Multiculturalism as an official doctrine, complete with enforcing bureaucracies, undermines the rule of law because it seeks to divide people, formalise their cultural differences and enclose them in moral and intellectual ghettoes. As a result, as Bhiku Parekh puts it, ‘The idea of national culture makes little sense.’ But the rule of law requires a common cultural understanding, not -merely the means of repression to enforce a legal code. Once that basic cultural understanding is lost, all that remains is repression, effective or ineffective as the case may be, and experienced by many as alien and unjust. Nothing remains but conflict or surrender.

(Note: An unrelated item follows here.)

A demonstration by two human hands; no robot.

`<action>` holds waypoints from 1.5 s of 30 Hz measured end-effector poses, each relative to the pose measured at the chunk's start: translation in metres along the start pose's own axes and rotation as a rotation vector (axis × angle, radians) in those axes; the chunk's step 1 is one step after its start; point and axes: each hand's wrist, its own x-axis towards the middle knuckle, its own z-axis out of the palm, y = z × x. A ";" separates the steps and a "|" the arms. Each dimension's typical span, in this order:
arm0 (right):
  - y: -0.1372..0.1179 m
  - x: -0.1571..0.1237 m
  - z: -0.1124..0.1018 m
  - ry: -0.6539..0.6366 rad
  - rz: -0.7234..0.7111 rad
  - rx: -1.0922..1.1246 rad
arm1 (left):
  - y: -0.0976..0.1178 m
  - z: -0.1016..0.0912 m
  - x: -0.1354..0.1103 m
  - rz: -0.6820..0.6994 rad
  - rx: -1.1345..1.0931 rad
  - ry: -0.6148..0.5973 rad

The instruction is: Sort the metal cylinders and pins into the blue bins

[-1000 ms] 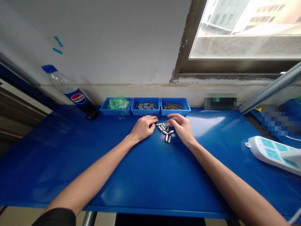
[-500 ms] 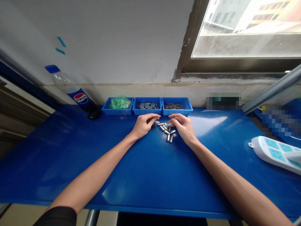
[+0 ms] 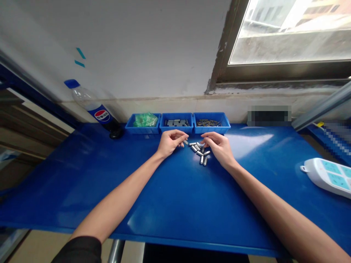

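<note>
Small shiny metal cylinders (image 3: 200, 152) lie in a loose pile on the blue table. My left hand (image 3: 169, 143) is at the pile's left, fingers pinched on a metal cylinder (image 3: 185, 142) whose end shows below the fingertips. On the other side, my right hand (image 3: 220, 147) has its thumb and fingers drawn together over the upper right of the pile. Whatever sits between those fingertips is too small and partly hidden. A narrow gap separates the two hands.
Behind the hands stand three blue bins: one with green plastic bags (image 3: 145, 119), one with metal cylinders (image 3: 177, 123), one with thin brass-coloured pieces (image 3: 208, 123). A cola bottle (image 3: 102, 114) is at back left. A white power strip (image 3: 327, 175) lies right on the table (image 3: 175, 204).
The whole scene has shifted rightward as the camera turned slightly left. The cylinder at my left fingertips is tilted differently. Both hands keep nearly the same places around the pile.
</note>
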 end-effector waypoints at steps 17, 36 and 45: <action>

Supranational courts cannot supply the want of a national understanding, for two reasons. First, they are expressly designed to escape any particular national tradition, rather as Rousseau knew Man, but not men. And just as the European Central Bank could set interest rates adapted to none of the member countries’ economic needs, so a supranational court or organisation can produce rulings that correspond to no one’s traditions, principles, requirements or interests.

Second, supranational organisations, unlike international ones, escape the kind of checks and balances that operate, or at least can operate, on a national scale. What strikes me most when I read the overwhelmingly Europhile French press is that the need for such checks and balances is not even mentioned, probably because it is not thought to exist. In true Napoleonic tradition, every problem is conceived as being merely an administrative one; and even as the scant legitimacy among the French population of Europe seeps away, so it is proposed that the powers of a supposedly wise European administrative class be increased.

As it happens, the article by Habermas et al. explained why legitimacy is not a problem for Europhiles by hinting at the problem that the European Union is supposed to solve:

If Europeans want still to carry any weight in the world order and influence the solutions that must be found to planetary problems, they must unite their forces. To renounce European integration would be to be absent from world history.

Within living memory, even small European nations such as the Netherlands, Belgium and Portugal ruled immense areas of the globe with very large populations, thus flattering the self-importance of all Europeans (who shared an informal identity vis-à-vis the rest of the world). Now the whole of Europe, having plumped for butter rather than guns, is almost powerless; the French air force has half the number of operational aircraft as its former territory, Syria. But this is a matter for regret only if the exercise of power over others is important to you, and its loss is a wound. As Mussolini so presciently put it (he expressed himself more vividly than Habermas), ‘Europe may once again seize the helm of world civilisation if it can develop a modicum of political unity.’